Heidingsfeld reports that capacity is between 200 and 300.

Temple Shalom, our community’s only Reform Congregation, is also requiring worshippers in attendance at the High Holidays to be vaccinated and masked.
“Some of our members are still hesitant,” Congregation president Ruth Livingston reports.
“We have already had a number of people who have called the office about purchasing seats for Rosh Hashonah and Yom Kippur,” she adds.
She notes that members are not required to pay extra for High Holiday seating.
Seating capacity is about 200.
Livingston points out that while there will be no choir this year, there will be three chazans involved in leading services. Readers can also choose to follow the services online. Rabbi Allan Finkel, the congregation’s spiritual leader (who is soon to be retiring) reported in an interview last year that up to 600 people followed the Temple’s online 2021 High holiday services.

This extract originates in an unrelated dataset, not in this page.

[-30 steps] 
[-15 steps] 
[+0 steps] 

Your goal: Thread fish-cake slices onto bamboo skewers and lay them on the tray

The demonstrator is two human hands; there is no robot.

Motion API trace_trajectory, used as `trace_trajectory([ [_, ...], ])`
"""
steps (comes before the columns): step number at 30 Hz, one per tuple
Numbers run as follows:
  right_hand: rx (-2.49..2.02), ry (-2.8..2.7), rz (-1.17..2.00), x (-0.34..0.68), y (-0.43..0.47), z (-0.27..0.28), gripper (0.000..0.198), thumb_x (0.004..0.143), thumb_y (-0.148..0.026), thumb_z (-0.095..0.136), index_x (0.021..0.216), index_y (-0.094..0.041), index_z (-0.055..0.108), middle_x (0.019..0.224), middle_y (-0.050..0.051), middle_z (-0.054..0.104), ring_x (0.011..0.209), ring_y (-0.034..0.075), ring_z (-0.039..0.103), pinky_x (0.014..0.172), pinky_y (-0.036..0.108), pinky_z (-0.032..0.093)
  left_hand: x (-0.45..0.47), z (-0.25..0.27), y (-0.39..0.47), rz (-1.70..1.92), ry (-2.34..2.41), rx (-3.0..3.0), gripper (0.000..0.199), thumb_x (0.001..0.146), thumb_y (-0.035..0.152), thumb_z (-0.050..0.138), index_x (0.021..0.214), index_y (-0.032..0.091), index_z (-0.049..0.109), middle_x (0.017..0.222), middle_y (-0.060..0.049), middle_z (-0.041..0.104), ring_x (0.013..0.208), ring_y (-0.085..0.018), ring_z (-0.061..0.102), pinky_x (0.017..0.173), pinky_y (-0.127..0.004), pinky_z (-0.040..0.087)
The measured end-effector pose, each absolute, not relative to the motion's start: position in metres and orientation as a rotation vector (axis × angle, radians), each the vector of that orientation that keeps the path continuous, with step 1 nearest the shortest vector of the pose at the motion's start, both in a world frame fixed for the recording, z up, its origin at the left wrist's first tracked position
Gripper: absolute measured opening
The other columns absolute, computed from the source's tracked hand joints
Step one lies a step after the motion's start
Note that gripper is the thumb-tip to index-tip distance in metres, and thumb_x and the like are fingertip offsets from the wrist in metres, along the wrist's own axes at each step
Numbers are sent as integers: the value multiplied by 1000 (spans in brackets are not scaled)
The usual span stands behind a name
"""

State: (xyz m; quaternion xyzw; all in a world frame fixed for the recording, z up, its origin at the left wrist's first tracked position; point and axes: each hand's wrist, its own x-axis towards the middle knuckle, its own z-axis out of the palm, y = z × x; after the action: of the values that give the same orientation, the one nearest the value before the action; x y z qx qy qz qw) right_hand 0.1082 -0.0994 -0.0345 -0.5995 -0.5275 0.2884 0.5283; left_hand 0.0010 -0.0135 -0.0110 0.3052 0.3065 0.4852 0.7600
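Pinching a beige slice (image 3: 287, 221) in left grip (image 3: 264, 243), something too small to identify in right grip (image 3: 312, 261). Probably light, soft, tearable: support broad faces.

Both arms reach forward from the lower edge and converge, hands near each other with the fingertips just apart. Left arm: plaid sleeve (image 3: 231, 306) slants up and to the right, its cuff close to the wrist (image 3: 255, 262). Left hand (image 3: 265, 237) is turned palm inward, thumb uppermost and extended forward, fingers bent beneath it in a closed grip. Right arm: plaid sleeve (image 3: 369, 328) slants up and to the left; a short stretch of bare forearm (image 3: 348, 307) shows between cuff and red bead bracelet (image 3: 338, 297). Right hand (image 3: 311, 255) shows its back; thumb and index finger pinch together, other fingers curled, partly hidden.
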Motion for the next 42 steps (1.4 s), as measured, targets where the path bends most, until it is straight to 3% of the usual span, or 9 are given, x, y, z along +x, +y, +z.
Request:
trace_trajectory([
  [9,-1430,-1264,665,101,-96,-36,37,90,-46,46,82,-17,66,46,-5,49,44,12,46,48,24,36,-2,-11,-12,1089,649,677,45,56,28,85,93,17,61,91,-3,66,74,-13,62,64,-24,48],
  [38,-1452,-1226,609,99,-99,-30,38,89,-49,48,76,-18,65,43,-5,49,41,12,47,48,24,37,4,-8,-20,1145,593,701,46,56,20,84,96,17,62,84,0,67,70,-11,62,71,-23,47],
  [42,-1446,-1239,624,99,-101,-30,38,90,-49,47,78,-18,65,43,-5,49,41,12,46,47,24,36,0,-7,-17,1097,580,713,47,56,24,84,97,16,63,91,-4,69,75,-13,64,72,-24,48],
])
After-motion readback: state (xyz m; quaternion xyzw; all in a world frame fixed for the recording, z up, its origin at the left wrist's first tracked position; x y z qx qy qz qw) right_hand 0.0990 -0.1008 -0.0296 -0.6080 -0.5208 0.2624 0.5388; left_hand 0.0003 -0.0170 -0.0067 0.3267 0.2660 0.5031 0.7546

As for Shaarey Zedek Congregation – our community’s largest congregation – most readers will be aware that the congregation has embarked on a major expansion project and that regular services have been moved to Temple Shalom while Yom Tov services are scheduled to be held at the Campus. Just recently Shaarey Zedek members were informed that high holiday services will be held in the Berney Theatre, which holds 200 people. There will be two sessions each day of the holidays, as was the custom years ago when there were too many people to be accomodated in one session alone. As with last year though, all members of the community are welcome to participate online. There will be no charge and no tickets or passwords will be needed. The machzorim will be digital, the aliyot virtual and viewers will be able to chat online with other viewers.

There remains one more option for those seeking to attend a High Holiday service. After a two year absence, Camp Massad is resuming its innovative Rosh Hashonah service. Daniel Sprintz, the camp’s executive director, is pleased to announce that Massad will be hosting its usual Rosh Hashonah program on the second day.
“We offer a creative and interactive service that combines some traditional prayers with contemporary readings, folk music and our usual Camp Massad ‘shtick’,” Sprintz says. “Our services will be followed by a kosher lunch and Tashlich at the Lake.”

Sprintz notes that past Rosh Hashonahs at Massad have attracted as many as 150 participants, “We are hoping to have 100 or more for this year,” he says. “It depends on people’s comfort levels.”
Registration deadline (massad.ca) is September 19.

Yom Tov this year begins on Monday, September 28, in the evening.
Wishing all readers a sweet new year.

The only other North End synagogue offering High Holiday services this year will be the Orthodox House of Ashkenazie – which is celebrating its 100th anniversary in 2022. Whereas last year, the synagogue board required that all who were thinking of attending must be vaccinated, while masks were optional – although highly recommended, this year, masks are required but not vaccinations.